Quelli che…”Siamo fuori dal tunnel”

mercoledì, 13 maggio 2009

Questo articolo è uscito su “Vanity Fair”.
Come cantava nel suo tormentone estivo CapaRezza qualche anno fa, un coro di politici, manager e opinionisti ha iniziato a strombazzare all’unisono: “Siamo fuori dal tunnel (el-el-el…)”. Naturalmente si riferiscono alla crisi economica mondiale, descritta come una curva a U: toccato il fondo, finalmente possiamo solo risalire. Solo alcuni, prudentemente, ricordano che la U ha un fondo assai più ampio della V, dunque non si sa quando ricomincerà davvero la risalita e, soprattutto, in quanti risaliremo calpestando un tappeto di vittime ancora in cerca di salvezza.
Non dubito che siano in buona fede i propugnatori dell’ottimismo, e spero anzi con tutto il cuore che abbiano ragione loro. Ma rilevo che il sollievo viene esibito in genere da parte di persone che si trovano alla guida dei governi, dai responsabili di banche e aziende soccorse col denaro pubblico, dalle medesime gazzette che magnificavano le virtù del liberismo fino ai crolli dell’autunno 2008. Così nei telegiornali passano in cavalleria le notizie dell’economia reale, che registra una caduta del pil (prodotto interno lordo) senza precedenti storici, accompagnata da chiusure d’impianti, insolvenze, mercato immobiliare sempre all’ingiù, e una diffusa sofferenza sociale. Il sorriso di chi ha visto la fine del tunnel ci incoraggia a non indugiare su tali spiacevoli accidenti della realtà circostante. Suvvia, non si portano più, pensate positivo!
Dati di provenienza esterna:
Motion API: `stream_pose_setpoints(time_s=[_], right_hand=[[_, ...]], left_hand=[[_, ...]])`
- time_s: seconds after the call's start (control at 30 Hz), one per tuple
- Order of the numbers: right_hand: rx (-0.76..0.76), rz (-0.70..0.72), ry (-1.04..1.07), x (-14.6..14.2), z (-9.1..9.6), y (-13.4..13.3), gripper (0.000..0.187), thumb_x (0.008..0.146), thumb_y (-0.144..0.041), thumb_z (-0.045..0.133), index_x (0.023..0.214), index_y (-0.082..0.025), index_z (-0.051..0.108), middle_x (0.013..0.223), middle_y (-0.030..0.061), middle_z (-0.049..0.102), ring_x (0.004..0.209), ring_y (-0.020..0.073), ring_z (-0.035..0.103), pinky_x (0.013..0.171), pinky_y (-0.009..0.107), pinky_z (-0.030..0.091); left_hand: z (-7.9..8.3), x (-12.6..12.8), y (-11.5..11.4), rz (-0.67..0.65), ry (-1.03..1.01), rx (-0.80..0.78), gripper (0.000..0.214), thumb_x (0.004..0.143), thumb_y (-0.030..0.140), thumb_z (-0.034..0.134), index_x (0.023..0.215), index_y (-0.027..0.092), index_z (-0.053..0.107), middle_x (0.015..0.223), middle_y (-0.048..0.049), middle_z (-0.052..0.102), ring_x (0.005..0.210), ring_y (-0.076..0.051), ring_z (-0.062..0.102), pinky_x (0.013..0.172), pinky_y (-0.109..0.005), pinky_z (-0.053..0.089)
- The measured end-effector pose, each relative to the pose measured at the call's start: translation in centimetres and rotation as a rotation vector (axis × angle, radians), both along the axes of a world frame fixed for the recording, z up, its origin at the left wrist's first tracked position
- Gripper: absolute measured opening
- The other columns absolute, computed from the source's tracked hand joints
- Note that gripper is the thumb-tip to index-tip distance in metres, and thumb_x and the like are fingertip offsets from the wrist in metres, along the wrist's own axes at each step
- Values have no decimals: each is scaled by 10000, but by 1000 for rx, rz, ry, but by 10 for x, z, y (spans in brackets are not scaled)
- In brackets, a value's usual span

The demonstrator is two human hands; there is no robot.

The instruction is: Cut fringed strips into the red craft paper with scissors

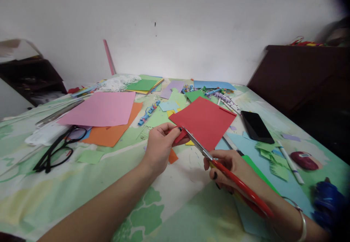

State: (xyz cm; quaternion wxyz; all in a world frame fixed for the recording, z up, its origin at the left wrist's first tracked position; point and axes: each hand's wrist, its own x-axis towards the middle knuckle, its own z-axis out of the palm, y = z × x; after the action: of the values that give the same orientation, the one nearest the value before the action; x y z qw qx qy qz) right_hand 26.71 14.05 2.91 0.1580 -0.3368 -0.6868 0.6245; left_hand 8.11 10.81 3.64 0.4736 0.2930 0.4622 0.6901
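Note:
My left hand (161,149) pinches a small red piece of paper (181,135) between thumb and fingers. In my right hand (225,167) is a pair of scissors (235,180) with long red handles. Their metal blades point up and left, and the tip reaches the red piece by my left thumb. I cannot tell whether the blades are fully closed. Just behind the blades is a larger red sheet (203,120), with a narrow strip along its right corner. Whether the small piece is joined to this sheet is hidden by my fingers and the scissors.
Pink paper (101,109) overlaps orange paper (117,131) on the left, near black glasses (58,152). On the right are a black phone (257,126), a white pen (291,163), fringed green scraps (273,158) and a dark red object (304,160). A wall stands behind.

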Motion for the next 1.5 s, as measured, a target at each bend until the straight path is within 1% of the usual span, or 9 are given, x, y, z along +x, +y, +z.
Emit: stream_pose_setpoints(time_s=[0.23, 0.37, 0.73, 0.87, 1.0, 1.1, 1.27, 1.4, 1.5], right_hand=[[-6, 1, 32, 0, -1, 0, 450, 644, -545, 740, 757, -153, 551, 541, -40, 457, 433, 70, 368, 363, 168, 277], [1, -2, 25, 0, -3, 0, 450, 639, -547, 743, 745, -156, 546, 546, -33, 471, 435, 76, 394, 363, 168, 278], [-24, -43, 4, -3, -1, -2, 456, 595, -544, 768, 691, -165, 533, 539, -32, 484, 419, 67, 361, 355, 172, 275], [-28, -40, 14, -2, -1, -2, 479, 600, -565, 758, 719, -157, 538, 545, -34, 470, 430, 66, 358, 354, 163, 276], [4, 18, 27, 1, 1, -1, 503, 639, -597, 724, 785, -144, 562, 531, -28, 479, 439, 78, 390, 370, 165, 288], [4, 30, 17, 2, 3, -1, 534, 650, -626, 701, 818, -138, 565, 519, -21, 492, 420, 75, 372, 364, 169, 283], [18, 22, 0, 1, 3, -1, 526, 648, -625, 703, 809, -144, 560, 523, -19, 507, 406, 68, 359, 366, 171, 289], [15, 19, -2, 1, 2, -1, 553, 638, -653, 691, 812, -143, 563, 522, -23, 494, 422, 79, 390, 364, 167, 295], [15, 21, 2, 1, 2, -1, 547, 643, -644, 696, 811, -141, 564, 517, -24, 496, 409, 69, 367, 364, 163, 294]], left_hand=[[-1, 0, 0, 5, -10, 4, 97, 683, 163, 658, 605, 126, 614, 657, -36, 685, 681, -167, 686, 731, -314, 569], [-3, 1, 1, -6, -15, 17, 97, 689, 170, 655, 608, 124, 626, 654, -37, 683, 698, -169, 689, 765, -322, 561], [-4, 0, 1, -3, -25, 14, 103, 685, 171, 670, 602, 125, 628, 674, -32, 677, 687, -147, 671, 752, -306, 563], [-3, 0, 1, -3, -24, 19, 96, 692, 159, 668, 612, 123, 632, 665, -21, 670, 673, -130, 660, 735, -286, 567], [-2, 0, 0, 3, -27, 15, 106, 697, 153, 656, 602, 130, 614, 649, -18, 671, 646, -124, 652, 697, -276, 569], [-1, 0, -1, 9, -27, 17, 120, 697, 147, 642, 587, 134, 594, 637, -21, 667, 647, -138, 657, 670, -282, 571], [-1, 1, -1, 9, -26, 20, 118, 703, 142, 627, 592, 134, 588, 619, -18, 665, 647, -150, 666, 696, -313, 574], [-1, 1, 0, 11, -25, 19, 115, 701, 144, 630, 595, 132, 588, 612, -16, 663, 654, -152, 672, 700, -309, 571], [-1, 1, 0, 10, -26, 17, 110, 699, 148, 629, 599, 131, 589, 616, -17, 666, 655, -154, 674, 703, -308, 569]])
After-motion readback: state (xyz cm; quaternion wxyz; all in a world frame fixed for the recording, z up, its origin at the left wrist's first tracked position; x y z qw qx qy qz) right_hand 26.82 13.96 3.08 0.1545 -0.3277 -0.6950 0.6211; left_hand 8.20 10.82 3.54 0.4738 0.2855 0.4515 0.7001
E allora mi viene un dubbio che esprimerò in modo brutale: non sarà che i messaggeri della ripresa economica molto semplicemente esultano perché loro l’hanno sfangata? E’ evidente che non si rivolgono alle fasce più povere della popolazione quando spiegano che –certo- fino alla fine del 2009 la situazione non migliorerà, ma, forse forse, nel 2010 vedremo i primi segni di ripresa… Chi sta sopportando un taglio brusco e inaspettato al suo tenore di vita rischia oggi di restare tagliato fuori, costretto alla mera sopravvivenza, escluso dalla possibilità di riagganciarsi alla crescita economica in arrivo chissà quando.
Il compiacimento dei potenti per l’imminente presunta fine della crisi, somiglia troppo a una festa per lo scampato pericolo. I membri dell’establishment che tra l’ottobre e il novembre 2008 hanno temuto davvero di venir travolti –chi da un fallimento aziendale, dalla reputazione professionale compromessa, chi dal discredito politico- in primavera hanno percepito di avercela fatta un’altra volta. Il sistema è in ginocchio, ma nessuno lo rovescerà. Basterà pazientare aggrappati alla poltrona e, prima o poi, tutto ricomincerà come prima, senza riforme incisive tali da intaccare la redistribuzione del reddito e dunque anche i loro compensi stratosferici.
Chi fomentava la paura oggi gigioneggia con la speranza, e non minaccia più di mandare in galera i finanzieri cattivi. Dopo avere predicato contro l’immoralità dell’”economia di carta”, la finanza creativa, facciamo tutti (giustamente) il tifo perché il manager apolide Sergio Marchionne –un italo-canadese con la famiglia in Svizzera che si esprime più a suo agio in inglese- acquisisca “a leva” Chrysler, Opel, Saab e Gm America Latina. Cioè rilevi debiti altrui, senza metterci una lira e contando sul sostegno di fondi pubblici. Spero davvero che Marchionne ce la faccia, così la smetteremo di sentire fesserie nazionalistiche contro la globalizzazione e demagogia sull’industria meccanica contrapposta ai derivati speculativi.
Ma nel frattempo i CapaReza della “fine del tunnel” ci segnalano che le auspicate riforme di sistema resteranno una pia illusione perché, se davvero hanno ragione loro (io purtroppo ne dubito) tornerà in auge gli apologeti di un altro ritornello: “E’ il mercato, bellezza”. E pazienza se ne stanno facendo le spese milioni di persone impoverite.